One slept while the other kept watch, taking turns in roles to survive the night.
Ritana was bundled up in her own wings, one eye half-open and an ear up to passively listen to the ongoing battle just metres away.
Saferon just finished polishing off the last of the score marks on her shield, while working out the kinks in her sword. She had been carefully maintaining a number of paltry mirages of herself, or false, illusory bomb explosions for the Ma’guul to deal with. Just another advantage the fog of war granted her. It was all about whatever kept their attention away from her and her resting friend.

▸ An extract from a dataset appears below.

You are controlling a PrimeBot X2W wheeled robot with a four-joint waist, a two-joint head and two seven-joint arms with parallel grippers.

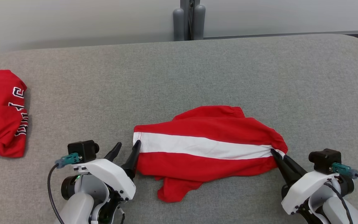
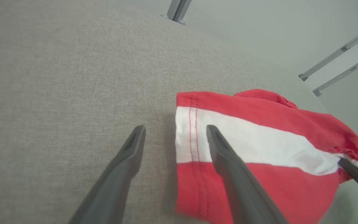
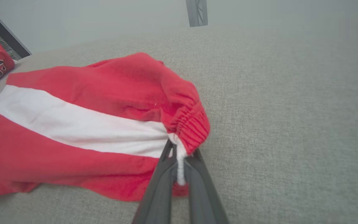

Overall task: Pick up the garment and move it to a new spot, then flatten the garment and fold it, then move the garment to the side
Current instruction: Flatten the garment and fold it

Her eyes grew wary from never being allowed to blink. Every sinew of her body burned hot from overconduction, a common side effect of using too much energy to cast and not resting properly. Her nerves tingled as if she bathed in needles, another nasty side effect. Even her skin began to take a blue hue, around her fingers and joints, from all the casting, commonly called spellburn.
The seconds she counted between the cacophony of weapons fire became longer and longer, even as the sun began to cut through the fog. Less and less shadows moved about, and the skies cleared of airships and fighters, leaving only the battered Nywanese fleet and its stout defenders.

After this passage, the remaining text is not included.